**Work instructions:**
Write out the records below from the first line through the line containing "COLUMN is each", leaving out any pictures.

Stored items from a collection
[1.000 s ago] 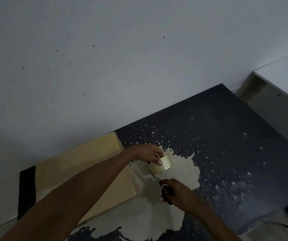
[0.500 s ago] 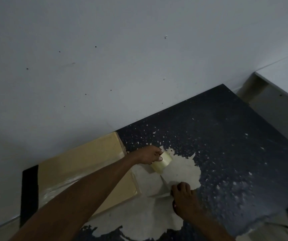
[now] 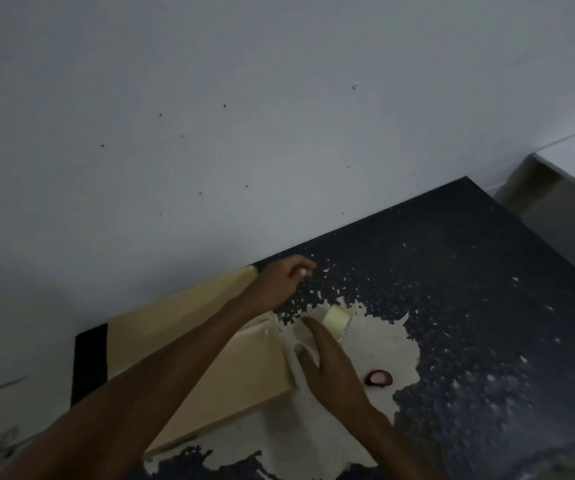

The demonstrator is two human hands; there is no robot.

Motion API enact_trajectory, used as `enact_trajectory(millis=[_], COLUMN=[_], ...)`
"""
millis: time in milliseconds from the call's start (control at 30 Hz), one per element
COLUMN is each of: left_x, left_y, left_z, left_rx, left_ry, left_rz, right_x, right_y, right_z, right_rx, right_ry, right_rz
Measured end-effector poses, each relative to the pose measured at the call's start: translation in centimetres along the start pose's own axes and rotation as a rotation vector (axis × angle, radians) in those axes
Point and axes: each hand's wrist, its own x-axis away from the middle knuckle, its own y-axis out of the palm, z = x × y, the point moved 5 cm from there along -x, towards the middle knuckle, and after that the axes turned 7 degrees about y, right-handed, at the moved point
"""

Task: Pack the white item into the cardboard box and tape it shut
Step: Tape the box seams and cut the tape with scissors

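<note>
1. Cardboard box lies flat on the left part of the dark tabletop, with its far long side close against the pale wall. From my screen its top looks level, and I see a glossy patch near its right end.
2. The person's left hand hangs over the far right corner of the box, and the forearm crosses the box top on a diagonal. The fingers are curled inward. The hand is blurred, so I cannot tell whether they pinch anything.
3. The right hand sits just off the right end of the box, over the worn pale patch of the tabletop. Its fingers are straight and close together and point away from the camera, gripping nothing.
4. A roll of clear tape stands tilted on its edge just past those fingertips, on the pale patch. I cannot tell whether the fingertips touch the roll or stop just short of it.
5. A small dark rounded object with a pinkish centre lies on the pale patch to the right of the right hand, apart from it. I cannot make out what it is.
</note>
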Motion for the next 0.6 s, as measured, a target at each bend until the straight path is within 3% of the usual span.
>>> enact_trajectory(millis=[133,300,400,500,600], left_x=[6.7,15.0,17.2,18.0,18.2], left_y=[-3.5,-1.6,0.7,2.9,3.1], left_z=[-1.2,-4.3,-6.2,-7.0,-7.1], left_rx=[-0.07,-0.244,-0.342,-0.684,-0.796], left_ry=[0.013,0.038,-0.01,-0.024,-0.041], left_rz=[0.366,0.514,0.422,0.228,0.145], right_x=[0.1,-0.1,-0.4,-0.8,-1.0], right_y=[4.5,5.7,5.4,5.2,5.3], right_z=[-3.4,-3.0,-2.3,-2.1,-2.2], right_rx=[-0.127,-0.171,-0.224,-0.261,-0.267], right_ry=[-0.047,0.015,0.07,0.1,0.152], right_rz=[-0.203,-0.197,-0.202,-0.236,-0.272])
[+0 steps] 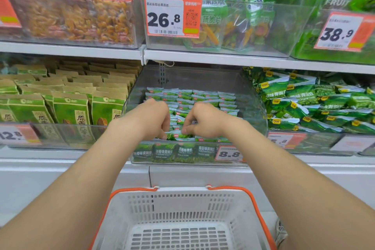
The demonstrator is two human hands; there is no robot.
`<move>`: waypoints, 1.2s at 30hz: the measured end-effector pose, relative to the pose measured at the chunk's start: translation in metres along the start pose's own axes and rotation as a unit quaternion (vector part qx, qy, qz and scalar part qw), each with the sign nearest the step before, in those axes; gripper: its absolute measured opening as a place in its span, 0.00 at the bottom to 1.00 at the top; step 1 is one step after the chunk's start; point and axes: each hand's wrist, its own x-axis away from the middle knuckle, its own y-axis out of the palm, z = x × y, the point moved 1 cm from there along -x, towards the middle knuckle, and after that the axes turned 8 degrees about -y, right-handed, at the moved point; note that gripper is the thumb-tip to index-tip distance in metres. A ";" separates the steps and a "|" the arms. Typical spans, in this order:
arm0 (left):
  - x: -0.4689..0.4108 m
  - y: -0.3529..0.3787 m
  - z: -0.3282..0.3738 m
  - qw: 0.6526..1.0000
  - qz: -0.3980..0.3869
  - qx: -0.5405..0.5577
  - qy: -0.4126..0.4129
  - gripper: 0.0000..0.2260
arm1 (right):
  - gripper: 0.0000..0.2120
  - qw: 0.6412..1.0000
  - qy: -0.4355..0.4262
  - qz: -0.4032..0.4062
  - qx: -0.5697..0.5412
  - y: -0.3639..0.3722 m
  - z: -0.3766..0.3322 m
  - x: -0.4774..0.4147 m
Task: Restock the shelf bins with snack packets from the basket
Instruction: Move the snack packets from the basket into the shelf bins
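Two orange handles (134, 190) lie folded along the rim of a white plastic basket (182, 191) nearest the camera; its slotted walls and floor show bare. Above it, both bare forearms reach into a clear plastic bin (249, 107) on the lower shelf (60, 160). The left hand (154, 115) and right hand (200, 119) sit close together, fingers curled downward, each pinching small green snack packets (203, 97) near the bin's front. Those glossy packets lie flat in tidy rows running front to back, long sides across the bin. A front row (164, 152) stands upright, labels facing outward, beside an orange price tag (229, 154) reading 8.8. Brown paper bags (71, 107) fill the left bin, loose green pouches (304, 103) the right. Higher up, a white shelf board (203, 58) carries more clear bins.
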 end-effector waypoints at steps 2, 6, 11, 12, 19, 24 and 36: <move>-0.001 -0.001 0.003 1.000 -0.003 -0.016 -0.001 0.07 | 0.07 1.000 -0.002 -0.009 0.021 -0.003 0.001 0.001; -0.006 0.003 0.009 0.999 0.001 -0.052 -0.015 0.15 | 0.06 0.999 -0.010 -0.030 0.030 0.002 -0.004 -0.003; -0.002 0.004 0.010 0.997 0.043 -0.047 -0.038 0.11 | 0.10 1.000 0.005 0.005 0.006 -0.004 -0.007 -0.003; 0.001 0.001 0.009 0.997 0.058 -0.040 -0.040 0.11 | 0.15 1.000 0.013 0.014 -0.003 -0.010 -0.005 0.001; 0.015 0.001 0.006 0.998 0.052 0.033 -0.019 0.11 | 0.51 0.986 0.141 -0.069 0.060 -0.004 0.016 0.023; 0.017 -0.003 0.004 0.998 0.057 0.035 0.001 0.13 | 0.46 0.992 0.109 -0.037 0.047 -0.004 0.017 0.019; 0.041 -0.003 0.003 0.997 -0.029 -0.034 0.060 0.13 | 0.34 0.998 -0.022 -0.039 0.038 -0.009 -0.015 0.060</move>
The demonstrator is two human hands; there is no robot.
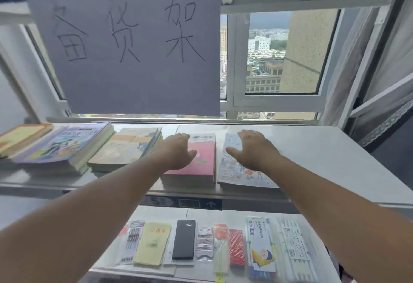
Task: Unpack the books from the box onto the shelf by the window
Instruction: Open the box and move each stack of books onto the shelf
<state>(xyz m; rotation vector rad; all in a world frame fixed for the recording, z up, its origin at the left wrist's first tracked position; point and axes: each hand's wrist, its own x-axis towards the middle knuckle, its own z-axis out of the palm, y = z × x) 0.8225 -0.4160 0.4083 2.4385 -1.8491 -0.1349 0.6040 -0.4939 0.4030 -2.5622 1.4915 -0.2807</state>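
From my end, I judge this to be the placing step. My left hand [176,153] lies palm-down over the stack of pink, glossy softcover books [204,162], and my right hand [254,151] lies over the neighbouring stack of thin white booklets with printed drawings [234,171]. Both hands are spread and relaxed and grip nothing. I cannot tell whether the palms press the covers or float just above them. These two stacks sit side by side, almost touching, near the front edge of the smooth white upper shelf [324,148] under the window [279,55]. Further left lie a beige-covered stack [125,148] and a thicker purple-covered stack [64,144]. The box is out of view, so I can't judge how many books remain. The next move probably calls for squaring the edges and drawing both hands back without dragging the slick covers askew. These thin, flexible paperbacks slide easily on one another. A grey paper sheet with handwritten characters [134,48] hangs above, and a lower shelf [161,212] holds plastic-wrapped stationery and a black diary [183,239].
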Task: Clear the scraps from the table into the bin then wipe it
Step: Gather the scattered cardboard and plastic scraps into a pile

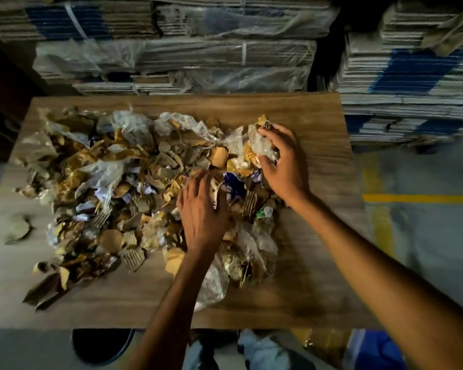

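Scraps (123,182) under both seemingly clawed hands (202,217)

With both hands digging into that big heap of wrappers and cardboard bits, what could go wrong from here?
1. The scrap pile reaches close to the left and near edges of the table, so a broad sweep could push pieces onto the floor.
2. Light plastic film near the front edge may slide off or drift.
3. The right hand grips a loose crumpled bundle and the left hand presses into the heap; small bits could drop during carrying.
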A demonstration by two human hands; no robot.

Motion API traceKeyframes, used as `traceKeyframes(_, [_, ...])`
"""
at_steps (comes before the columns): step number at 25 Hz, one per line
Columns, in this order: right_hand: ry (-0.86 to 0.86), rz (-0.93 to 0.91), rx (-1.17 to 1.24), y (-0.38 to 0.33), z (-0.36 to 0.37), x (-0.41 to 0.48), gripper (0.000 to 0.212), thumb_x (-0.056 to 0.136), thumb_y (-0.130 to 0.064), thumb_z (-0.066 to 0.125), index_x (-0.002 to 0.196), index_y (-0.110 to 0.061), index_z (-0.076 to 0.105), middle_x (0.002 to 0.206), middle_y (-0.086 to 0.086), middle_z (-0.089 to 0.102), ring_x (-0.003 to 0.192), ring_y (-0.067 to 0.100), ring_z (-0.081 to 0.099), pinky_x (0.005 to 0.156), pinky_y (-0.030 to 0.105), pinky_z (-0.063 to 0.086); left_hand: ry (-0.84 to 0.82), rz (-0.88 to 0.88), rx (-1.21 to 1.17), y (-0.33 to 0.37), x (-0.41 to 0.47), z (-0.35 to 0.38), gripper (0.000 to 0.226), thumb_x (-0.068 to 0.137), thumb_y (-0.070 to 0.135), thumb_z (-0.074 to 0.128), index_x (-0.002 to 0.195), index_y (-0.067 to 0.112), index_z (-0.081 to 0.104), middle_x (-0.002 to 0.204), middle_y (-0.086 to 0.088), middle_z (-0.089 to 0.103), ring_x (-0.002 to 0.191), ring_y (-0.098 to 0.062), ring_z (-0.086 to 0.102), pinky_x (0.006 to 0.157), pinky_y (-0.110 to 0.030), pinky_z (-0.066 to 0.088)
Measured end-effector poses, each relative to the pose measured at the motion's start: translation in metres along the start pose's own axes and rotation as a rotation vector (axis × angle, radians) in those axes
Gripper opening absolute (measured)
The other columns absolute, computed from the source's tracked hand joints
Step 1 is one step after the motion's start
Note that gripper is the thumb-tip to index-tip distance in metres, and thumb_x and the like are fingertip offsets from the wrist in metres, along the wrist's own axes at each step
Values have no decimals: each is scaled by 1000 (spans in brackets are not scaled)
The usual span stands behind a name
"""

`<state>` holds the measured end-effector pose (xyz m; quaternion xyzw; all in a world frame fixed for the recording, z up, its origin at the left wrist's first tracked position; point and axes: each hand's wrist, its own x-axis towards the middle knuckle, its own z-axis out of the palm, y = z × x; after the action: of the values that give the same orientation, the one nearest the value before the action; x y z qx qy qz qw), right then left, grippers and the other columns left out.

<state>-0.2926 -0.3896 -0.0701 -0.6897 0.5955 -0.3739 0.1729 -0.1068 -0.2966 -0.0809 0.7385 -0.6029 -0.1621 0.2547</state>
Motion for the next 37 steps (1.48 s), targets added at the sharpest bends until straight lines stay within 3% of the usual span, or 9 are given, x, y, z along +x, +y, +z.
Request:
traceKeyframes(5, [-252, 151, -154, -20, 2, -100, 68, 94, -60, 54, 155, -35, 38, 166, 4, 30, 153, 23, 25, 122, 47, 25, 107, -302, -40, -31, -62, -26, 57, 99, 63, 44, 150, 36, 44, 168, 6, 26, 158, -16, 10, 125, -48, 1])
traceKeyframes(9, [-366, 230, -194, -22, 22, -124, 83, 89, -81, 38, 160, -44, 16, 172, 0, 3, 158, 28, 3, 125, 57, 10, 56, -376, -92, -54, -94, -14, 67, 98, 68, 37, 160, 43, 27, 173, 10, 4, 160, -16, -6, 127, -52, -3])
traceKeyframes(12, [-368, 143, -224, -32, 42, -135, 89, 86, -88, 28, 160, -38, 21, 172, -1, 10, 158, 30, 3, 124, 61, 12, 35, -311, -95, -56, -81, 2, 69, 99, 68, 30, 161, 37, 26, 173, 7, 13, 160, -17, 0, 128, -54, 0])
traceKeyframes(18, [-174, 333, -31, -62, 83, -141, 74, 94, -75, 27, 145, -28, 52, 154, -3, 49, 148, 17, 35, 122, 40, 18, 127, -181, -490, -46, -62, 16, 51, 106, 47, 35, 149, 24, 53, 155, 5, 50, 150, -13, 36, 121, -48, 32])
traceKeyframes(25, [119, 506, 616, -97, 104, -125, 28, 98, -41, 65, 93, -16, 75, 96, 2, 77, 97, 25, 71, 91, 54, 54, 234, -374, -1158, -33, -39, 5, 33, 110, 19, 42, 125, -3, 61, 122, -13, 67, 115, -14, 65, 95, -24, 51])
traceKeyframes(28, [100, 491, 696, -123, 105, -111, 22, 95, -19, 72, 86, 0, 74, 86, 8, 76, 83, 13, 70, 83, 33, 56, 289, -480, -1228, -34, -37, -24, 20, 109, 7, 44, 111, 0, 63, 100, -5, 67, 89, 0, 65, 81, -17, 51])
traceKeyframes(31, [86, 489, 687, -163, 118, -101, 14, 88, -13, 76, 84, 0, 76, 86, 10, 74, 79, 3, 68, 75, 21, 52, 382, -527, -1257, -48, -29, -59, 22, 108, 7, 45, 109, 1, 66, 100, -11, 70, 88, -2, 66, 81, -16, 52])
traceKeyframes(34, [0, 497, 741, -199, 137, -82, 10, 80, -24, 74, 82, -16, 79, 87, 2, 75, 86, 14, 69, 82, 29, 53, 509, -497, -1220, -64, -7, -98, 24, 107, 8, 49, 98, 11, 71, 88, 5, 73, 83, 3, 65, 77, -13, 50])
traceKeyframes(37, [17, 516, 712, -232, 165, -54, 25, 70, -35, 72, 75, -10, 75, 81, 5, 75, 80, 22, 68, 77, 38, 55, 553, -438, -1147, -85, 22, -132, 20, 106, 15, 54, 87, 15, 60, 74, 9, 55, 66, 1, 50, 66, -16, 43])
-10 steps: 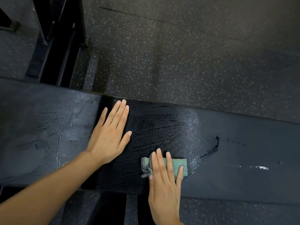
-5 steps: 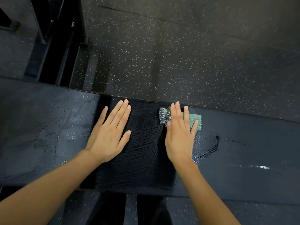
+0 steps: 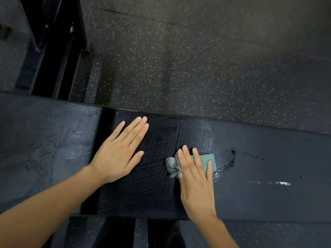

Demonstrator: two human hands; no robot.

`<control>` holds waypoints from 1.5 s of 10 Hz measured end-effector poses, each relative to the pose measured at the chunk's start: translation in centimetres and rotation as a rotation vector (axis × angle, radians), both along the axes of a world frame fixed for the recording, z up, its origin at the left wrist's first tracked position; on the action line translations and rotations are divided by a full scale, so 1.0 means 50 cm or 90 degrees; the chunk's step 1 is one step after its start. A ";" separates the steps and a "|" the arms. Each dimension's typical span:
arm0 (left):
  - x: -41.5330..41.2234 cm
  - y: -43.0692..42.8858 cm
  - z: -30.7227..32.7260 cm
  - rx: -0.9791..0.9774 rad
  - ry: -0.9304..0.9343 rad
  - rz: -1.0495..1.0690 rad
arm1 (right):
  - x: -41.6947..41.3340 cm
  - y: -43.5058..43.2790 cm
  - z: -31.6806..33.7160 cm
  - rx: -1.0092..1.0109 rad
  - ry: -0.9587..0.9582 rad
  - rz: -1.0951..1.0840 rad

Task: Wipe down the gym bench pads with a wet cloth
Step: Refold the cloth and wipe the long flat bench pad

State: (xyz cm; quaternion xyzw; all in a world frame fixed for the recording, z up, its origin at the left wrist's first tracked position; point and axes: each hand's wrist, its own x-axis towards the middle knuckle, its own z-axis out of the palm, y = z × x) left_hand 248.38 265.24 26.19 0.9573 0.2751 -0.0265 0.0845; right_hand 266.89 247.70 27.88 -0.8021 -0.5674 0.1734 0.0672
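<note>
A long black bench pad [image 3: 268,176] runs across the view from left to right, streaked with wet wipe marks in the middle. My left hand [image 3: 120,153] lies flat on the pad, fingers together, holding nothing. My right hand [image 3: 195,179] presses flat on a folded green cloth [image 3: 204,161] with a grey frayed edge, at the middle of the pad's width. The cloth sticks out past my fingertips and to the left of them.
Speckled dark rubber floor [image 3: 197,59] lies beyond the pad's far edge. A black metal frame [image 3: 59,51] stands at the upper left. Below the pad's near edge the floor and dark frame parts [image 3: 116,233] show.
My right hand slid the cloth from the near edge up to the far edge, then back toward me to the middle. My left hand stayed in place.
</note>
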 end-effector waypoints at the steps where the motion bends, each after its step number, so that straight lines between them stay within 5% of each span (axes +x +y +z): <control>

**Exercise result:**
[1.000 s ago] 
[0.500 s ago] 
[now] 

The demonstrator is two human hands; there is no robot.

Motion API enact_trajectory, used as `enact_trajectory(millis=[_], COLUMN=[_], ...)`
"""
millis: time in milliseconds from the call's start (control at 30 Hz), one per element
COLUMN is each of: left_x, left_y, left_z, left_rx, left_ry, left_rz, right_x, right_y, right_z, right_rx, right_ry, right_rz

No further response is required.